Early pregnancy vitamin D and patterns of antenatal inflammation in African–American women

Abstract

Vitamin D is essential for the health of both mother and fetus during pregnancy. In the nonpregnant state, vitamin D demonstrates anti-inflammatory effects, but little is known about this relationship during pregnancy. African–American women are at a higher risk of vitamin D deficiency and for altered inflammatory responses during pregnancy.

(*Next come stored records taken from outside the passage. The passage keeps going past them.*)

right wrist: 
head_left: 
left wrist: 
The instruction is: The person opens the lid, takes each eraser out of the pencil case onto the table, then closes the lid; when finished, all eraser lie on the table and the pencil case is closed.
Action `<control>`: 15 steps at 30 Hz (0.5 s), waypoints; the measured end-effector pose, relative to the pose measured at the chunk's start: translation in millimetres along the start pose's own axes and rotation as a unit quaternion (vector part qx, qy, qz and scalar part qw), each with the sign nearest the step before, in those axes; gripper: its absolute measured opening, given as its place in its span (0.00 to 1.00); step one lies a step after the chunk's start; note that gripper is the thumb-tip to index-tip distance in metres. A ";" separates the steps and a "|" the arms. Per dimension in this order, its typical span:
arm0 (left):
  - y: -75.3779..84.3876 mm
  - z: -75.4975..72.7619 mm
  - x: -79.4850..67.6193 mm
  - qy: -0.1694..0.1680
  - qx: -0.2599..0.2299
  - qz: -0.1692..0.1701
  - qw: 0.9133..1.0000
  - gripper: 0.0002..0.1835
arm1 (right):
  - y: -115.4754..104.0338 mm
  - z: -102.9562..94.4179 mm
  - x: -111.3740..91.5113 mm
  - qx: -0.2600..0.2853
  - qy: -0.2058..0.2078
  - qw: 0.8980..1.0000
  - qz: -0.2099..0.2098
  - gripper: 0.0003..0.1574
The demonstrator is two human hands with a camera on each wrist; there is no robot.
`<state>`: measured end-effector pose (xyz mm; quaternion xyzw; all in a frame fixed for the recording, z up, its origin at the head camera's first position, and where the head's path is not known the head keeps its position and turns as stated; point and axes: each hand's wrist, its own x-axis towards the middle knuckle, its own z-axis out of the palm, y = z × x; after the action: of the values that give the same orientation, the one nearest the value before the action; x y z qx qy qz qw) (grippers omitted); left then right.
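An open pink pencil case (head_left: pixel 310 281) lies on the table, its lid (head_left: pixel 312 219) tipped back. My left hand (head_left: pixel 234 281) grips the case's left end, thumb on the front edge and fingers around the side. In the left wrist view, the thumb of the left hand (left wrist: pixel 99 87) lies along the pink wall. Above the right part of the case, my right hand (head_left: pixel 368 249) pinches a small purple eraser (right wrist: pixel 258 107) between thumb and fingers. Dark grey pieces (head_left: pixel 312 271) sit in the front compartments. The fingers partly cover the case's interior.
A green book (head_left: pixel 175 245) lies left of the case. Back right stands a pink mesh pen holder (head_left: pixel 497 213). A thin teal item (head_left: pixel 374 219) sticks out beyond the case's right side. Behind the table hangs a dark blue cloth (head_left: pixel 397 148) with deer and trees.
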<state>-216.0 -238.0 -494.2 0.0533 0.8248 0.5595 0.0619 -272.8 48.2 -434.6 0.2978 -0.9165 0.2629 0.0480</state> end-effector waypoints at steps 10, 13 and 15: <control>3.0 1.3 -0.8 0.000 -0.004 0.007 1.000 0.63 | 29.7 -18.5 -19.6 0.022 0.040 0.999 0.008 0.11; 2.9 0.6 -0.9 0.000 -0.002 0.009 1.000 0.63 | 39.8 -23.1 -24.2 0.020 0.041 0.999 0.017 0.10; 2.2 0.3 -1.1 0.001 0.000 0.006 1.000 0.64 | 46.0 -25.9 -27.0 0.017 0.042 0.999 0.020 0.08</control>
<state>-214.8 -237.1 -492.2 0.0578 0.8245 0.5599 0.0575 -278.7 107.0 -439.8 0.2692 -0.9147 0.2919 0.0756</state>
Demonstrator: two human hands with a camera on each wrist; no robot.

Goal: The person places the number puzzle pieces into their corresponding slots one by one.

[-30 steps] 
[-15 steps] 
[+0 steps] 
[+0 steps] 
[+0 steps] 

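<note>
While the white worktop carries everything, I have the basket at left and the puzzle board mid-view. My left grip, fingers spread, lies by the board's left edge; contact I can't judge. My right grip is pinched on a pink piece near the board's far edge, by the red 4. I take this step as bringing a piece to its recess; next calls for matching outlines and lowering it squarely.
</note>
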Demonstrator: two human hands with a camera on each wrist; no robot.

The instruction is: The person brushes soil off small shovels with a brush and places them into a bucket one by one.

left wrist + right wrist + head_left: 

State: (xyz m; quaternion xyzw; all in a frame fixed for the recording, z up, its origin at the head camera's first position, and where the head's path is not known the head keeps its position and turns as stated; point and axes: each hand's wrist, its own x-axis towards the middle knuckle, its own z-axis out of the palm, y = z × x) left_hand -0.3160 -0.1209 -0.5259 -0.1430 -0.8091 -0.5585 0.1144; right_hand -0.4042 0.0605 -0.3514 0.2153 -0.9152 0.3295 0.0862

Therefore, we investigated the association of early pregnancy vitamin D nutrition, as assessed by serum 25-hydroxyvitamin D (25-OHD), with second-trimester inflammatory biomarkers (high-sensitivity C-reactive protein, IL-6, IL-10, IL-1β and TNF-α) in 178 pregnant African–American women. Mean serum 25-OHD was 13.4±8.4ng/ml, and most women (n=147, 82.6%) had inadequate or deficient levels of 25-OHD (<20ng/ml). Both serum 25-OHD and some inflammatory cytokines (IL-1β and TNF-α) demonstrated significant seasonal variation. In univariate models, log transformed 25-OHD was significantly and inversely associated with log transformed IL-1β (p=0.002) and log transformed IL-6 (p=0.032). After adjusting for covariates, including seasonality, only the inverse association with IL-1β remained statistically significant (p=0.027). Early pregnancy vitamin D nutrition is associated with some inflammatory biomarkers in mid-pregnancy. Additional studies are needed to determine if low vitamin D nutrition is associated with birth outcomes via an inflammatory-mediated pathway.